Find Out What Kind of Wealth Manager Is Right for You
You’ve heard the term ‘wealth manager,’ and you probably have a fairly accurate sense of what it means. In our case, Pillar Wealth Management serves clients who have between $5 million and $500 million in liquid investable assets. Other wealth managers target different amounts based on their areas of expertise. But there’s much more to it than just the amount of money at stake. For the most unbiased and detailed information on what a wealth manager is and how to find one, get our free Ultimate Guide to choosing the best wealth manager, for investors with $10 million or more.
The problem is, you’ve also heard the terms financial planner, financial advisor, wealth advisor, investment advisor, money manager, and perhaps others.
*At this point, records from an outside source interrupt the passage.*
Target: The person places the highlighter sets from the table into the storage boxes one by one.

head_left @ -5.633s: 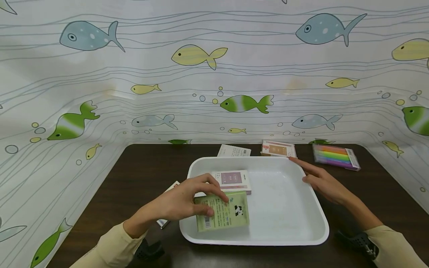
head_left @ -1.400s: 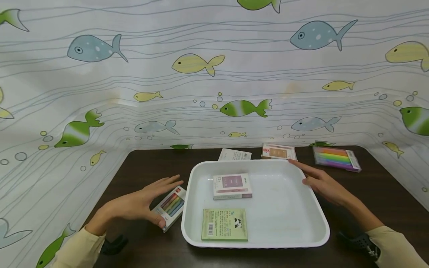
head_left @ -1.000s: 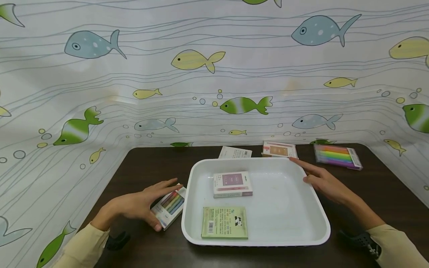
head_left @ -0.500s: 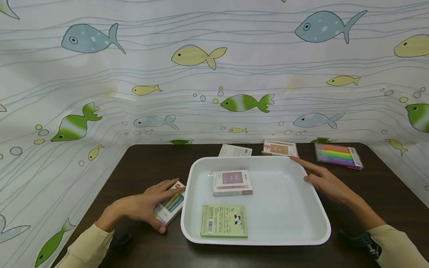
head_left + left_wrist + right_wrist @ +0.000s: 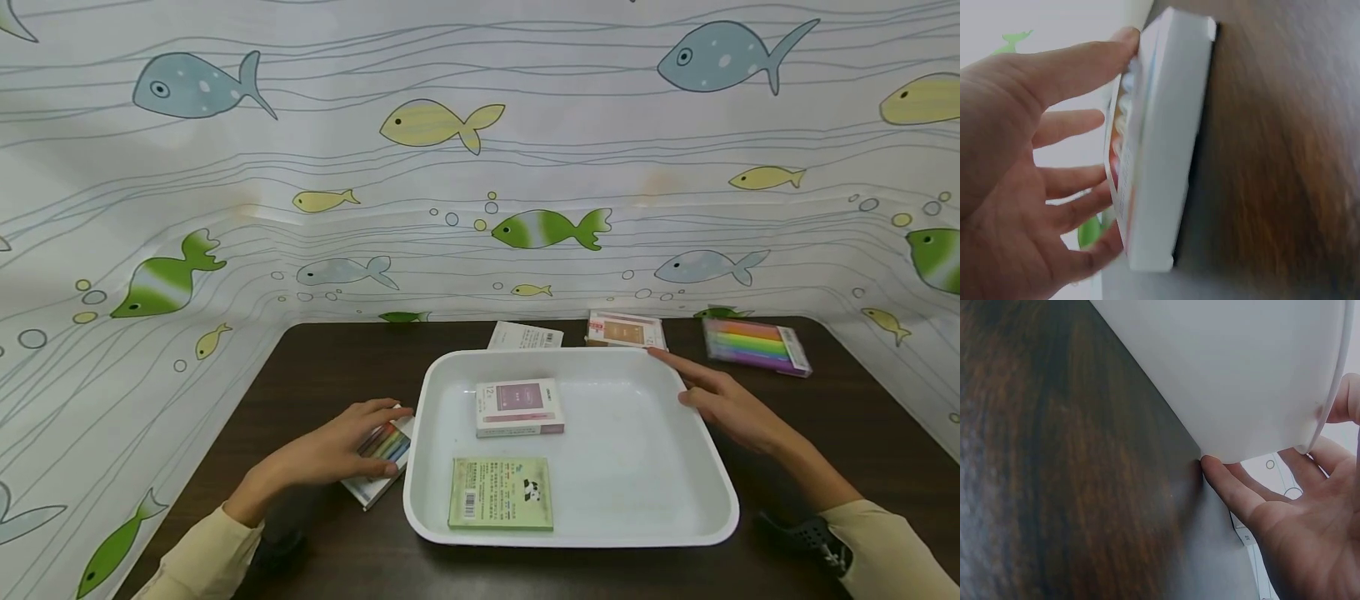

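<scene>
A white tray (image 5: 633,467) stands on the dark table. My right hand (image 5: 735,408) holds its far right corner, thumb at the rim and fingers along the outer wall. To the tray's left lies a white box of coloured pens or crayons (image 5: 390,443), seen edge-on in the left wrist view. My left hand (image 5: 330,450) lies over this box, fingers spread and relaxed, thumb and some fingertips at its face and edge. Part of the box is hidden under the hand. Inside the tray are a white and purple box (image 5: 519,407) and a green panda-printed packet (image 5: 500,493).
Behind the tray are a white printed box (image 5: 525,335) and a white and brown box (image 5: 625,330). A clear rainbow-coloured pack (image 5: 756,346) lies at the far right. A fish-patterned sheet (image 5: 555,167) rises around the table.
The green packet has gone from my left hand onto the tray's floor. My left hand has moved over to the box beside the tray, its thumb shifting right lately. My right hand stays.
</scene>
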Demonstrator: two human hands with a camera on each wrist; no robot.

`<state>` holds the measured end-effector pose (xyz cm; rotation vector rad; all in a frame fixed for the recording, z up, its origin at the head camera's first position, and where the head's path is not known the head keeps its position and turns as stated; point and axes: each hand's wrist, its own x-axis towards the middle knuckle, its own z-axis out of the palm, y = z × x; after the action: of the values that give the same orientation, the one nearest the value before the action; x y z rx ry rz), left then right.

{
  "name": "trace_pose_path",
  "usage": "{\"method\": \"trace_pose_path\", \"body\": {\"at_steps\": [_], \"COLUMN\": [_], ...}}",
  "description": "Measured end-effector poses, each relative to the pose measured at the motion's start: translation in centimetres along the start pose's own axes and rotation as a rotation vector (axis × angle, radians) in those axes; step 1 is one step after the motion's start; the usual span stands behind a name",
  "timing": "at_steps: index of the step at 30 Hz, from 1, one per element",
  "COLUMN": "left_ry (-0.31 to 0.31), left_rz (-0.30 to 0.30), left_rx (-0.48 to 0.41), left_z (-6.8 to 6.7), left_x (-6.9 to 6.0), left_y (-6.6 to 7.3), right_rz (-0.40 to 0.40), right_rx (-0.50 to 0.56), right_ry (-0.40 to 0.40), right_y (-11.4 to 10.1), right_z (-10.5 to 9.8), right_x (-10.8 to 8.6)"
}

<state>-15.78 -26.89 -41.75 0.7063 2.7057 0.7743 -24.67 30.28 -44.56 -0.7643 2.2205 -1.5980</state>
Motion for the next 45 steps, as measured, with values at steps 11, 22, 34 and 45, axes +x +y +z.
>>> {"method": "trace_pose_path", "body": {"at_steps": [11,22,34,45], "left_ry": [0.065,0.008,-0.023,-0.044], "left_rz": [0.026,-0.159,-0.169,-0.167], "left_rx": [-0.092,-0.374,-0.629,-0.695], "left_z": [-0.3,-0.8,-1.1,-1.7], "left_x": [0.2,0.0,-0.3,-0.5], "left_y": [0.2,0.0,-0.7,-0.7], "right_rz": [-0.001,0.005,-0.010,-0.031], "right_rx": [0.008,-0.009,0.017,-0.023], "right_ry": [0.003,0.016,-0.007,0.011], "right_y": [-0.1,-0.2,-0.3,0.2], "right_z": [-0.1,0.1,0.1,-0.1], "right_x": [0.0,0.0,0.1,0.0]}}
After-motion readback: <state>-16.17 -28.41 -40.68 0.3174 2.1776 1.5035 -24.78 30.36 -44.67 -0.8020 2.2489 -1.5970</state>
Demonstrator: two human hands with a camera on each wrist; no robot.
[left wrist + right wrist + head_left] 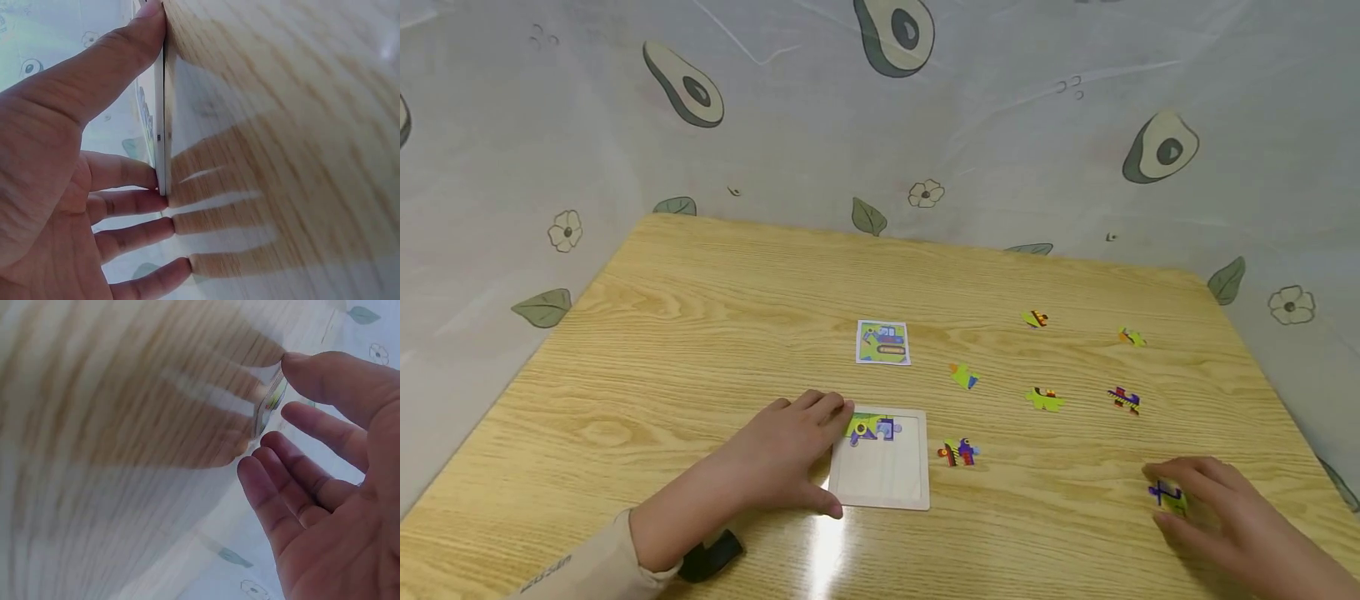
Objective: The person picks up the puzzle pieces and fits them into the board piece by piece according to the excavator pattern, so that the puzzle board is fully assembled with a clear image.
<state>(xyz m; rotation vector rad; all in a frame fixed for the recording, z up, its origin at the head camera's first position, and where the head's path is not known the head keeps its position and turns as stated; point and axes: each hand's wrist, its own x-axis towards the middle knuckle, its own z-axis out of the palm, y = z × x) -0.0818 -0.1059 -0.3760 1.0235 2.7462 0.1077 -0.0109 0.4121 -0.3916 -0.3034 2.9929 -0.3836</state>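
The worktop (700,283), pale wood with wavy brown grain, serves as landmark. A light grey, creased sheet (1022,158) stands behind its back edge and shows past its left and right edges. High above the back edge are three printed halved avocados: a left avocado (673,75), a middle avocado (880,54) and a right avocado (1138,160). A printed leaf (868,215) meets the back edge near its middle, a small flower (926,193) just above. Another leaf (541,308) and a white flower (557,233) lie beyond the worktop's left edge; a dark leaf (1227,281) and a pale flower (1281,307) beyond its right. A bright glare (826,550) streaks its near part.
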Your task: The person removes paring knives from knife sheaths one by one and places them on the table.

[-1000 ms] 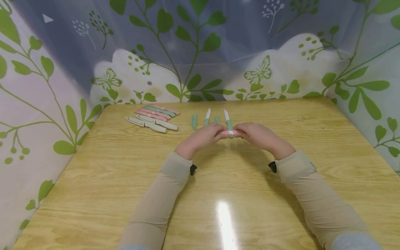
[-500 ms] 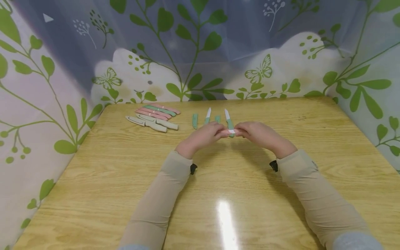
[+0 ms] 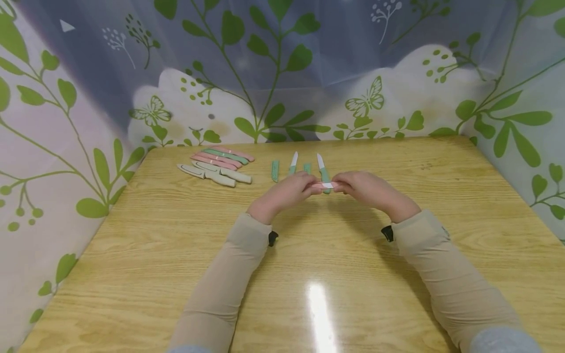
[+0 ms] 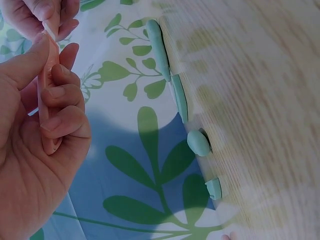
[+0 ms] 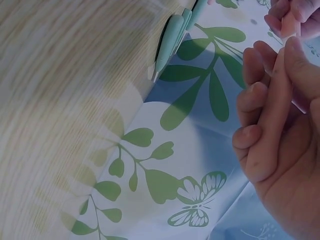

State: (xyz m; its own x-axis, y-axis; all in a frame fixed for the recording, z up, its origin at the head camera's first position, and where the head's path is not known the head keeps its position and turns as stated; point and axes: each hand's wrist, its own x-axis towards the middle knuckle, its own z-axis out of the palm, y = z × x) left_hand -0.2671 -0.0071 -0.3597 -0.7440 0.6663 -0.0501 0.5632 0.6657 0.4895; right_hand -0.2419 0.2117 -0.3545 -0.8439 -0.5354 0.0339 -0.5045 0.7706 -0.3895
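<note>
My left hand (image 3: 289,192) curls its fingers around a pink knife sheath (image 4: 46,107), seen at the left of the left wrist view. My right hand (image 3: 371,192) grips the pink handle (image 5: 275,120) of a small knife. A short stretch of white blade (image 3: 328,185) shows between the two hands; its tip end is hidden at the sheath. Behind the hands lie two green-handled knives with bare white blades, the left knife (image 3: 293,164) and the right knife (image 3: 324,174). Beside them are two green sheaths, one left (image 3: 275,171) and one in the middle (image 3: 307,167).
At the back left of the wooden table (image 3: 176,255), several sheathed pink and green knives (image 3: 220,158) lie close together. Two beige sheathed knives (image 3: 214,175) lie in front of these. A leaf-patterned cloth (image 3: 282,98) hangs along the table's back edge.
The right hand has shifted very slightly to the right, and a little more white blade shows between the hands. The knives and sheaths on the table stay put.
</note>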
What’s the difference? Your goal today is to answer three questions:
1) What is a wealth manager, and how is this person different from all these other advisors and planners?
2) Which one do I need?
3) How do I find the one who’s right for me?
Answering the first two questions is relatively simple, so let’s begin there.
Table of Contents
- Find Out What Kind of Wealth Manager Is Right for You
- How Is a Wealth Manager Different?
- What Extra Services Do Wealth Managers Offer?
- The Many Hats of a Wealth Manager
- How Wealth Managers Differ from Money Managers
- What Kinds of Fees Do Wealth Managers Charge?
- How Do I Find the Wealth Manager Who Is Best for My Situation?
- The Most Critical Issue When Choosing a Wealth Manager
- What Is a Wealth Manager and How Do I Find One?
How Is a Wealth Manager Different?
‘Financial advisor’ could be thought of as the catch-all umbrella term under which all the other terms rest, except for money managers, a much more narrowly defined skillset which we’ll discuss in a moment.
All wealth managers are financial advisors, but not all financial advisors are wealth managers. They have two distinct differences.
First, wealth managers (or wealth advisors – these terms are basically interchangeable) only work with high net worth and ultra-high net worth clients. This usually means a minimum amount of investable assets, such as $1 million, but minimums vary. Pillar’s minimum is $5 million. Talk to us about getting a customized wealth management assessment.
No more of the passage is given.